INSTRUCTIONS TO FOLLOW -
Exact transcription, pictures omitted: reproduce the listing below.
------------------------------------------------
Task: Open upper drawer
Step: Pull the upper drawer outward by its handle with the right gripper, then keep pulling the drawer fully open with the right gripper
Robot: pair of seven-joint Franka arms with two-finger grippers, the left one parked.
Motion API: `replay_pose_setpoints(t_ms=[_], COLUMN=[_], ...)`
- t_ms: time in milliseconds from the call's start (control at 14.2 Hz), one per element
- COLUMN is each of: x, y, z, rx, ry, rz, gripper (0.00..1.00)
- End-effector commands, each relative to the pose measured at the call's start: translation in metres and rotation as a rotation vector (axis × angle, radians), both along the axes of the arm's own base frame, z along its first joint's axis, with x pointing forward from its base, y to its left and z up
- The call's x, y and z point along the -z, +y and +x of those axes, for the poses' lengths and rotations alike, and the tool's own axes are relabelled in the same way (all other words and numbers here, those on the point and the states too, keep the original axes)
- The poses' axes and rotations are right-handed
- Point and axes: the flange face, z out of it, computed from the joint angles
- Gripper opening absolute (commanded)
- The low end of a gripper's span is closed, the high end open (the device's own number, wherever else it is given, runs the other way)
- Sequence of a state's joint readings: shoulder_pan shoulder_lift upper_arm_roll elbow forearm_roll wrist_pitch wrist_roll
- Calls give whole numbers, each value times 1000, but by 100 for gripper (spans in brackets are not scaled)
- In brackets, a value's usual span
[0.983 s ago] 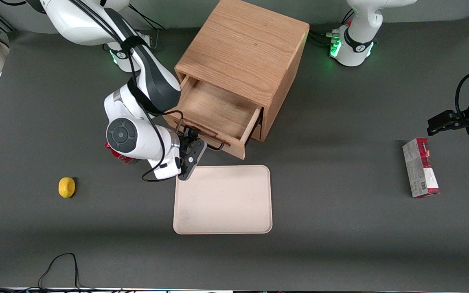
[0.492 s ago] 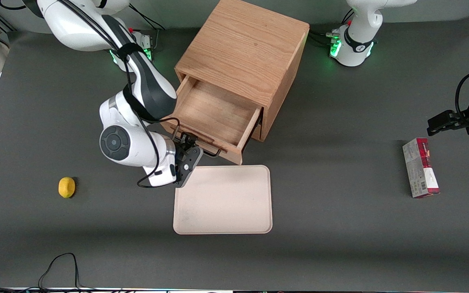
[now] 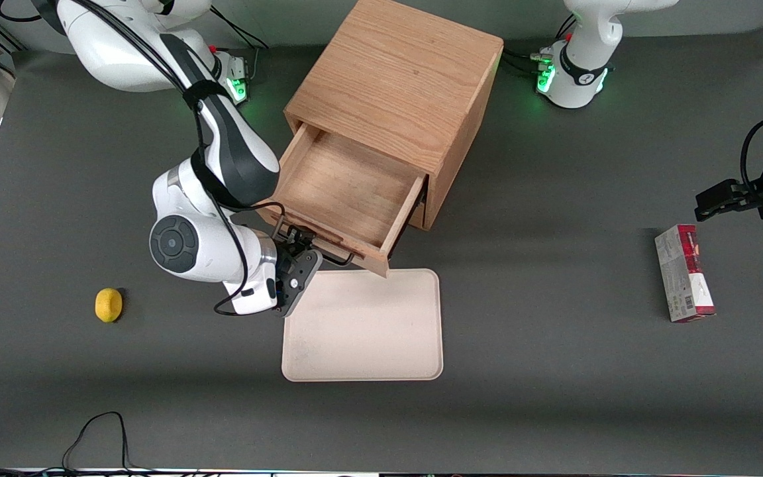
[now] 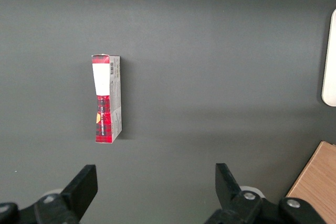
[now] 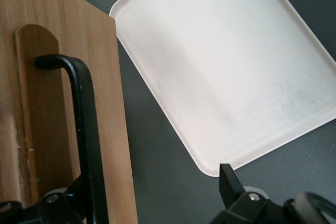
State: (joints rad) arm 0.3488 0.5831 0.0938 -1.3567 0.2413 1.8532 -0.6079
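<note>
The oak cabinet (image 3: 395, 79) stands at the middle of the table. Its upper drawer (image 3: 345, 185) is pulled well out, showing a bare wooden floor. The drawer's front panel (image 5: 52, 103) carries a black wire handle (image 5: 84, 119). My right gripper (image 3: 297, 246) is at that handle (image 3: 332, 255), in front of the drawer. It is open (image 5: 155, 187), with its fingers wide apart. One finger (image 5: 73, 203) sits right against the handle bar and the other finger (image 5: 229, 181) hangs over the table by the tray's corner.
A cream tray (image 3: 363, 324) lies flat just in front of the drawer, nearer the camera; its corner (image 5: 226, 72) almost meets the drawer front. A yellow lemon (image 3: 108, 305) lies toward the working arm's end. A red box (image 3: 683, 273) lies toward the parked arm's end.
The upper drawer has slid further out of the cabinet toward the tray. The gripper has moved with the handle, nearer the front camera.
</note>
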Motion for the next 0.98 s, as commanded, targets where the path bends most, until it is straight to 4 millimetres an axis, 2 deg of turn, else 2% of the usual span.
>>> replay_pose_setpoints(t_ms=[0,211,913], x=[-5,-4,1], y=[-5,-9,-38], z=[14,18,40], rx=[-10,-5,12], ry=[-23,-26,-40], rz=[22,24,40], gripper=[100,100,100])
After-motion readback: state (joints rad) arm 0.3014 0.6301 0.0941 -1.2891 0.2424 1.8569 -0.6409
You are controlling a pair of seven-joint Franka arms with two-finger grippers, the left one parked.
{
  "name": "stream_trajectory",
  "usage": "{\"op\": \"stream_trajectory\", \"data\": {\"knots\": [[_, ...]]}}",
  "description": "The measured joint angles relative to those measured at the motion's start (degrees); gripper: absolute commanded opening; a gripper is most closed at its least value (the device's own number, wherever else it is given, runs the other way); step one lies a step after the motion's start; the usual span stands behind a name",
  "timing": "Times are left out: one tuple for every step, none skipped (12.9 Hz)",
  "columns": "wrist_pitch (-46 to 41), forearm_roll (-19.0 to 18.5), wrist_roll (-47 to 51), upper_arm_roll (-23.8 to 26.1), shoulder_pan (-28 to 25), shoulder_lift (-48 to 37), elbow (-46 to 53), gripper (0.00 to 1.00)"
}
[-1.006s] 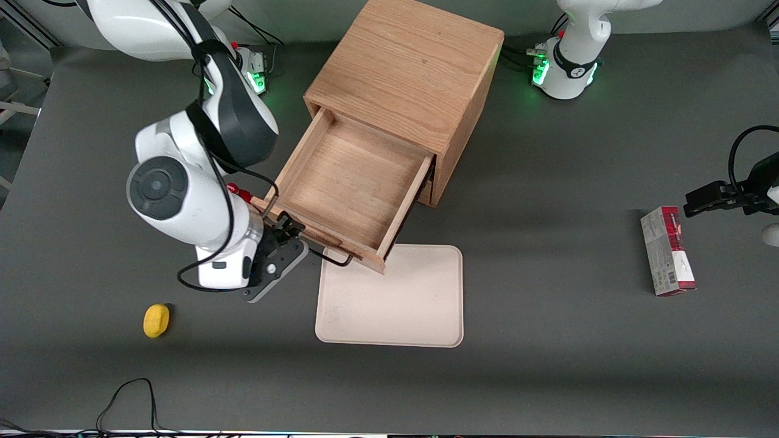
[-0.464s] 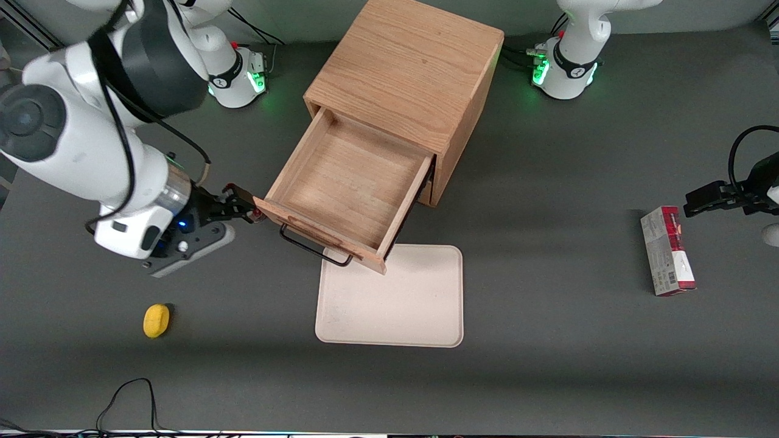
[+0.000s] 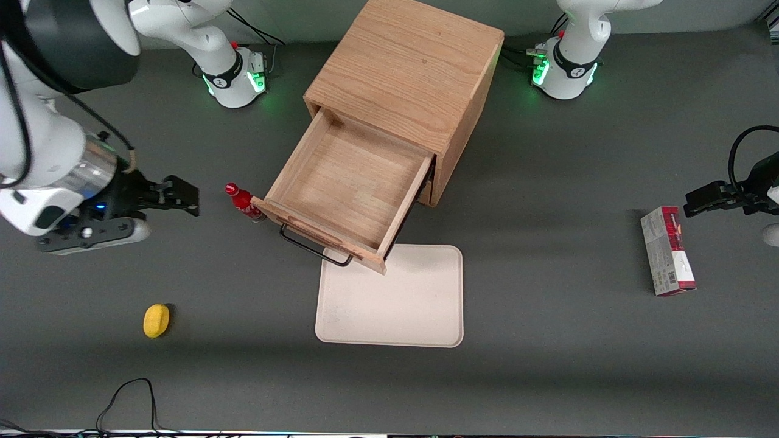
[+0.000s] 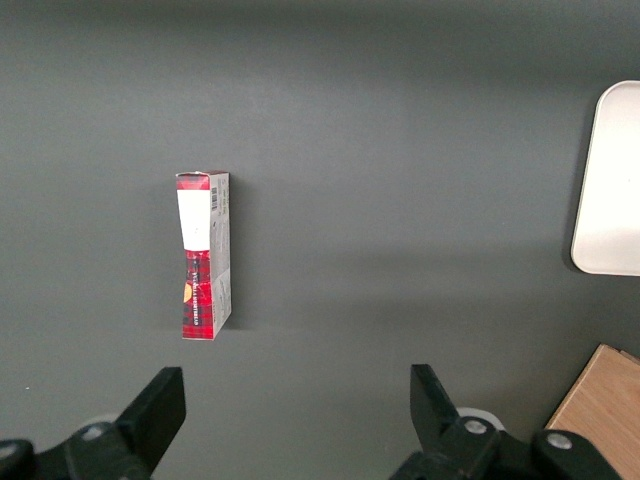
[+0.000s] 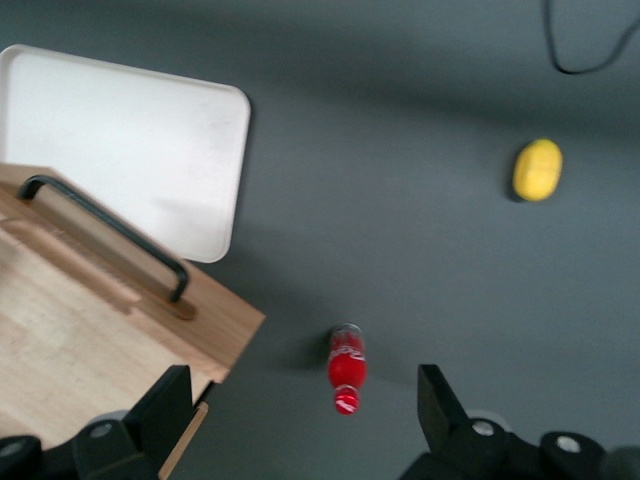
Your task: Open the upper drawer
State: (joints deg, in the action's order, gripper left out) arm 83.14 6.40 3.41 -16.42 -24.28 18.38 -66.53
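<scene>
Gripper [image 3: 182, 198] up above the desk [image 3: 548, 316] at the working arm's end, fingers spread, holding nothing – well apart from the upper drawer [image 3: 350, 182]. Yellow lemon-like object [image 3: 156, 320] on the desk nearer the front camera than the gripper, alone. Small red bottle [image 3: 242, 201] standing on the desk between gripper and drawer, just beside the drawer-front corner; touching or not, cannot tell. Upper drawer pulled well out of the oak cabinet [image 3: 408, 67], inside bare wood, nothing in it. Long black wire handle [image 3: 314, 248] on the drawer front, free – no finger on it. Drawer front overhanging the edge of a cream tray [image 3: 395, 304] lying flat on the desk, nearer the front camera than the cabinet. Lower drawer hidden under the open one. Red and white box [image 3: 668, 250] flat on the desk toward the parked arm's end, well apart from everything else. Right wrist view: spread fingers [image 5: 165, 405], bottle [image 5: 346, 368] between them below, drawer corner [image 5: 120, 300] and handle [image 5: 105, 232] beside it, tray [image 5: 130, 140], yellow object [image 5: 537, 169].
</scene>
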Motion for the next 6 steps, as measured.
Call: {"op": "stream_trajectory", "data": {"knots": [[0.0, 0.0, 0.0, -0.9, 0.5, -0.8, -0.9, 1.0], [0.2, 0.0, 0.0, -1.0, 1.6, -2.0, -2.3, 1.0], [0.8, 0.0, 0.0, -0.9, 2.9, -3.3, -4.0, 1.0], [1.5, 0.0, 0.0, -0.5, 4.7, -4.8, -5.8, 1.0], [1.8, 0.0, 0.0, 0.8, 7.0, -6.0, -7.3, 1.0], [2.7, -0.1, 0.0, 2.7, 9.8, -7.2, -8.9, 1.0]]}}
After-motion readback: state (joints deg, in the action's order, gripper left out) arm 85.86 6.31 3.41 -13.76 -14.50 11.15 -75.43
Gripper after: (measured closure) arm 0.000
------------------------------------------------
PROBLEM SOLUTION -
Task: Open upper drawer
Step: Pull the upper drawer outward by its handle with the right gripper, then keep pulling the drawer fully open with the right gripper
Robot: pair of seven-joint Franka arms with two-finger grippers, the left one parked.
Motion API: `replay_pose_setpoints(t_ms=[_], COLUMN=[_], ...)`
- t_ms: time in milliseconds from the call's start (control at 14.2 Hz), one per element
- COLUMN is each of: x, y, z, rx, ry, rz, gripper (0.00..1.00)
- End-effector commands, each relative to the pose measured at the call's start: translation in metres and rotation as a rotation vector (axis × angle, radians), both along the axes of the arm's own base frame, z along its first joint's axis, with x pointing forward from its base, y to its left and z up
- The call's x, y and z point along the -z, +y and +x of those axes, for the poses' lengths and rotations alike, and the tool's own axes are relabelled in the same way (all other words and numbers here, those on the point and the states too, keep the original axes)
- The poses' axes and rotations are right-handed
- Point and axes: the flange face, z out of it, computed from the joint angles
- Gripper opening absolute (commanded)
- The low end of a gripper's span is closed, the high end open (the device's own number, wherever else it is given, runs the other way)
- Sequence of a state's joint readings: shoulder_pan shoulder_lift upper_arm_roll elbow forearm_roll wrist_pitch wrist_roll
- Calls give whole numbers, each value times 1000, but by 100 for gripper (spans in brackets are not scaled)
- In brackets, a value's usual span
[0.983 s ago] 
[0.492 s ago] 
[now] 
[now] 
[now] 
State: (joints rad) arm 0.3488 0.5831 0.0938 -1.3567 0.2413 1.8532 -0.6079
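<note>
The oak cabinet (image 3: 395, 79) stands at the middle of the table. Its upper drawer (image 3: 345, 185) is pulled well out, showing a bare wooden floor. The drawer's front panel (image 5: 52, 103) carries a black wire handle (image 5: 84, 119). My right gripper (image 3: 297, 246) is at that handle (image 3: 332, 255), in front of the drawer. It is open (image 5: 155, 187), with its fingers wide apart. One finger (image 5: 73, 203) sits right against the handle bar and the other finger (image 5: 229, 181) hangs over the table by the tray's corner.
A cream tray (image 3: 363, 324) lies flat just in front of the drawer, nearer the camera; its corner (image 5: 226, 72) almost meets the drawer front. A yellow lemon (image 3: 108, 305) lies toward the working arm's end. A red box (image 3: 683, 273) lies toward the parked arm's end.
The upper drawer has slid further out of the cabinet toward the tray. The gripper has moved with the handle, nearer the front camera.
</note>
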Motion for the next 0.98 s, as commanded, targets where the path bends most, until it is straight to 4 millimetres an axis, 2 deg of turn, else 2% of the usual span.
>>> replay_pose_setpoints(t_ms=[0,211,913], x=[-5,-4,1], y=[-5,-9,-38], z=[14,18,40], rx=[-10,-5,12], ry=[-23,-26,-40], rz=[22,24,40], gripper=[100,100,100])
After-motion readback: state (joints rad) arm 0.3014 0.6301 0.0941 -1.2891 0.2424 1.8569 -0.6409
You are controlling a pair of seven-joint Franka arms with two-finger grippers, the left one parked.
{
  "name": "stream_trajectory",
  "usage": "{\"op\": \"stream_trajectory\", \"data\": {\"knots\": [[_, ...]]}}",
  "description": "The measured joint angles relative to those measured at the motion's start (degrees); gripper: absolute commanded opening; a gripper is most closed at its least value (the device's own number, wherever else it is given, runs the other way); step one lies a step after the motion's start; the usual span stands behind a name",
  "timing": "Times are left out: one tuple for every step, none skipped (12.9 Hz)",
  "columns": "wrist_pitch (-46 to 41), forearm_roll (-19.0 to 18.5), wrist_roll (-47 to 51), upper_arm_roll (-23.8 to 26.1), shoulder_pan (-28 to 25), shoulder_lift (-48 to 37), elbow (-46 to 53), gripper (0.00 to 1.00)"
}
[-1.006s] 
[-0.464s] 
[+0.000s] 
[+0.000s] 
[+0.000s] 
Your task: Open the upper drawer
State: (joints deg, in the action's order, gripper left out) arm 83.14 6.40 3.41 -16.42 -24.28 18.38 -66.53
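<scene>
Gripper [image 3: 182, 198] up above the desk [image 3: 548, 316] at the working arm's end, fingers spread, holding nothing – well apart from the upper drawer [image 3: 350, 182]. Yellow lemon-like object [image 3: 156, 320] on the desk nearer the front camera than the gripper, alone. Small red bottle [image 3: 242, 201] standing on the desk between gripper and drawer, just beside the drawer-front corner; touching or not, cannot tell. Upper drawer pulled well out of the oak cabinet [image 3: 408, 67], inside bare wood, nothing in it. Long black wire handle [image 3: 314, 248] on the drawer front, free – no finger on it. Drawer front overhanging the edge of a cream tray [image 3: 395, 304] lying flat on the desk, nearer the front camera than the cabinet. Lower drawer hidden under the open one. Red and white box [image 3: 668, 250] flat on the desk toward the parked arm's end, well apart from everything else. Right wrist view: spread fingers [image 5: 165, 405], bottle [image 5: 346, 368] between them below, drawer corner [image 5: 120, 300] and handle [image 5: 105, 232] beside it, tray [image 5: 130, 140], yellow object [image 5: 537, 169].
</scene>
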Motion for the next 6 steps, as measured.
Call: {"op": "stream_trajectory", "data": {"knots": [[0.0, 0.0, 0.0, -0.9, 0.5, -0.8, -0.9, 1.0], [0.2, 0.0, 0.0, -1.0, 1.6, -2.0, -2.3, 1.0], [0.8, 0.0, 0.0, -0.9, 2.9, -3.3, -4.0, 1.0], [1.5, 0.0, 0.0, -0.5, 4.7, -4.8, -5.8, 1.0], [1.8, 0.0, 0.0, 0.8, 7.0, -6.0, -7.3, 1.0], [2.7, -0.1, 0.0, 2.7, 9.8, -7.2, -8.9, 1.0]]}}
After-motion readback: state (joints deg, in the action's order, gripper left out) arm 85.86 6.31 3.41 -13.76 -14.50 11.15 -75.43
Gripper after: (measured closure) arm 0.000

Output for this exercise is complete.